Setting/Accessing nested properties on entities without @id
Closed this issue · 1 comments
RO-Crates aim to write the metadata file as flattend and compacted JSON-LD. I have noticed some inconsistencies with enforcing this behavior in this library.
Currently, it is possible to write nested properties to an entity, even if this property is a dictionary that does not contain an @id
. Here is an example:
from rocrate.rocrate import ROCrate
crate = ROCrate()
# setting a nested property throws no error
crate.root_dataset["license"] = {
"@type": "CreativeWork",
"name": "CC-O",
"url": "https://spdx.org/licenses/CC0-1.0"
}
crate.write("mycrate")
While the crate is written to disk without errors, attempting to access such a nested property once set from an ROCrate object raises an exception:
crate.root_dataset["license"]
raises:
---------------------------------------------------------------------------
KeyError Traceback (most recent call last)
File ~/projects/playground/venv/lib/python3.12/site-packages/rocrate/model/entity.py:91, in Entity.__getitem__(self, key)
90 try:
---> 91 id_ = entry["@id"]
92 except KeyError:
KeyError: '@id'
During handling of the above exception, another exception occurred:
ValueError Traceback (most recent call last)
Cell In[32], line 1
----> 1 crate.root_dataset["license"]
File ~/projects/playground/venv/lib/python3.12/site-packages/rocrate/model/entity.py:93, in Entity.__getitem__(self, key)
91 id_ = entry["@id"]
92 except KeyError:
---> 93 raise ValueError(f"no @id in {entry}")
94 else:
95 deref_values.append(self.crate.get(id_, id_))
ValueError: no @id in {'@type': 'CreativeWork', 'name': 'CC-O', 'url': 'https://spdx.org/licenses/CC0-1.0'}
To enforce consistency and adhere to the intended behaviour, I suggest to implement a check when assigning a property that makes sure that the @id
key is present when the property value is a dictionary. It could even be considered to check if the id corresponds to an entity present in the crate.
When accessing values from an RO Crate, it might make sense to be more forgiving and return the property if it has no id or the id does not correspond to an entity.
These changes would prevent the library from creating RO-Crates that cannot be accessed with the very same library afterwards.
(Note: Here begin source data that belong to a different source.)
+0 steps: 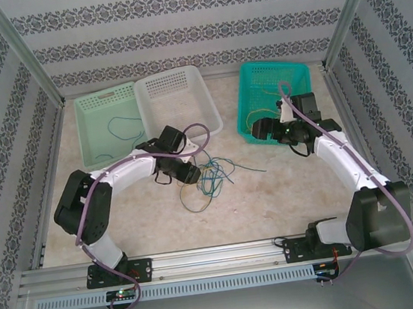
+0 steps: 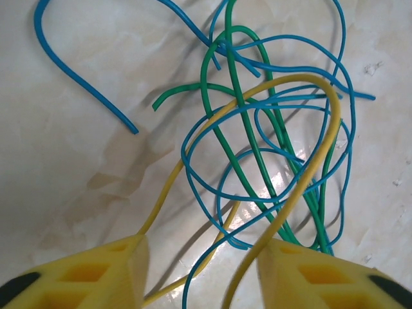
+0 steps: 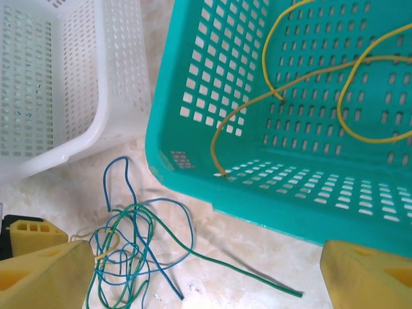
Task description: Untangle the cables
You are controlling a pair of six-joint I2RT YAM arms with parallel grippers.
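Snagging is the danger: the yellow cable (image 2: 302,77) between the parted fingers (image 2: 96,273) of the left gripper (image 2: 203,251) threads through loops of blue cable (image 2: 77,79) and green cable (image 2: 205,84), so a pull could cinch the tangle (image 1: 210,175) on the table (image 1: 286,190). That arm reaches low over it, elbow bent. The right gripper (image 3: 207,261), jaws wide and empty, hovers beside the teal basket (image 3: 158,148).

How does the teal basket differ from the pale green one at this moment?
The teal basket holds yellow cable, while the pale green basket holds a thin dark strand. The teal basket stands apart at the right. The pale green basket sits at the far left, right beside the white basket. The teal basket is deeper in colour and the pale green one is washed out. Both are perforated plastic baskets, open side up.
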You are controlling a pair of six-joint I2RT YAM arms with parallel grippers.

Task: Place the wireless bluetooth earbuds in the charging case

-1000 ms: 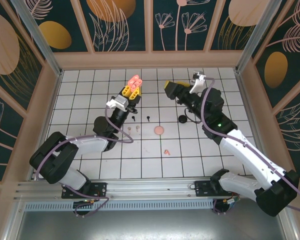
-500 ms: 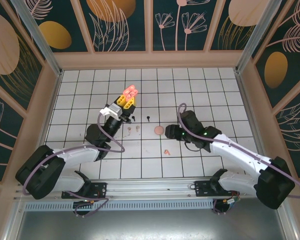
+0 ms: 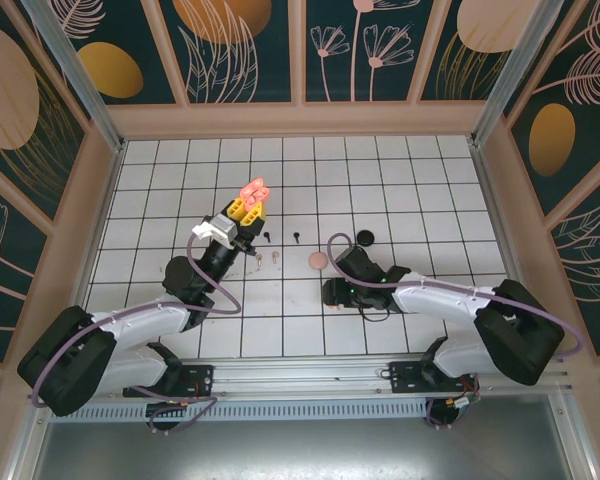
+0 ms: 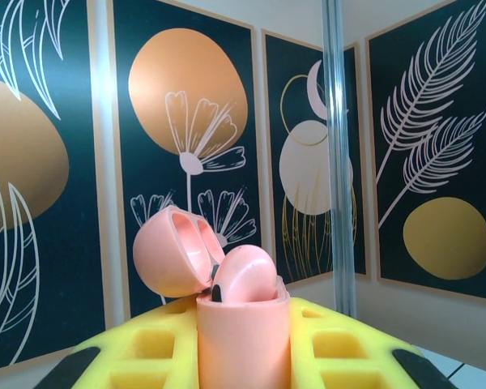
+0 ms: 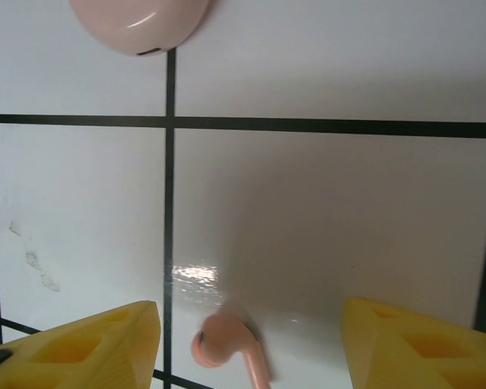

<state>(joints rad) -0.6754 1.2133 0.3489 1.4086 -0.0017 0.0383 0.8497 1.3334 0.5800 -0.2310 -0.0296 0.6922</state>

To enforce consistency and adhere to the intended behaviour, I suggest to implement a check when assigning a property that makes sure that the
@id
key is present when the property value is a dictionary
Done in #193.
It could even be considered to check if the id corresponds to an entity present in the crate
This cannot be done. "a": {"@id": "b"}
properties are allowed even if there's no "b"
entity in the crate: for instance, "conformsTo": {"@id": "https://w3id.org/ro/crate/1.1"}
in the "ro-crate-metadata.json"
entity. Moreover, after #192, __setitem__
is called in Entity.__init__
, and the "b"
entity could be added to the crate after the "a"
one has been initialized.
When accessing values from an RO Crate, it might make sense to be more forgiving and return the property if it has no id or the id does not correspond to an entity
In theory we could generate a random id and add the entity to the crate, but then this would need to work recursively, we'd have to detect cycles etc. The code would become much more complex to essentially support something that's not meant to be supported. An input RO-Crate must be flattened, and if it's not the behavior is undefined.
These changes would prevent the library from creating RO-Crates that cannot be accessed with the very same library afterwards
Well, even after #193, one could do tricks like e._jsonld["p"] = {"k": "v"}
(in fact, I used this trick in the unit test in #193). But if you modify the _jsonld
attribute you should know what you're doing.